Exercise description:
Repeat each line of the material exactly.

Segment Start: Source material

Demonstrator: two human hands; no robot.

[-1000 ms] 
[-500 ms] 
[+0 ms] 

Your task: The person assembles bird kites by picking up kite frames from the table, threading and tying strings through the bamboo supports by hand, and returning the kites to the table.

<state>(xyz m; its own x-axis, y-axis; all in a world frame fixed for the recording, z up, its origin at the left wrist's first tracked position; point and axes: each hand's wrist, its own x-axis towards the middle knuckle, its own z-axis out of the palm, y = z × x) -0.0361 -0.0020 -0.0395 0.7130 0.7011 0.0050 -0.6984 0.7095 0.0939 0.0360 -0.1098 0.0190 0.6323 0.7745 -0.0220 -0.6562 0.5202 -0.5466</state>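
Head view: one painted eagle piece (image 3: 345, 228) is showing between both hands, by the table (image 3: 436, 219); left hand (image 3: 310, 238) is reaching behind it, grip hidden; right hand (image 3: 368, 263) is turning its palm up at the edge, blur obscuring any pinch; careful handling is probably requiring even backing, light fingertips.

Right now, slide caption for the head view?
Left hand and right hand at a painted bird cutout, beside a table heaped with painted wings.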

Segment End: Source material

Output:
Demonstrator: two human hands; no robot.

[-1000 ms] 
[-500 ms] 
[+0 ms] 

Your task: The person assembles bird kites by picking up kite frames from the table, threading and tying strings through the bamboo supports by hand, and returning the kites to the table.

<state>(xyz m; its own x-axis, y-axis; all in a world frame fixed for the recording, z up, its origin at the left wrist's first tracked position; point and axes: each hand's wrist, its own x-axis towards the middle knuckle, its own z-axis out of the palm, y = z × x) -0.0361 -0.0020 -0.0395 0.7130 0.7011 0.0050 -0.6984 0.7095 0.0939 0.0360 -0.1098 0.0190 0.6323 0.7745 -0.0220 -0.6562 0.5202 -0.5466</state>
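Head view: one painted eagle piece (image 3: 345, 228) is showing between both hands, by the table (image 3: 436, 219); left hand (image 3: 310, 238) is reaching behind it, grip hidden; right hand (image 3: 368, 263) is turning its palm up at the edge, blur obscuring any pinch; careful handling is probably requiring even backing, light fingertips.

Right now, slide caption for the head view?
Left hand and right hand at a painted bird cutout, beside a table heaped with painted wings.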

No other output belongs to this answer.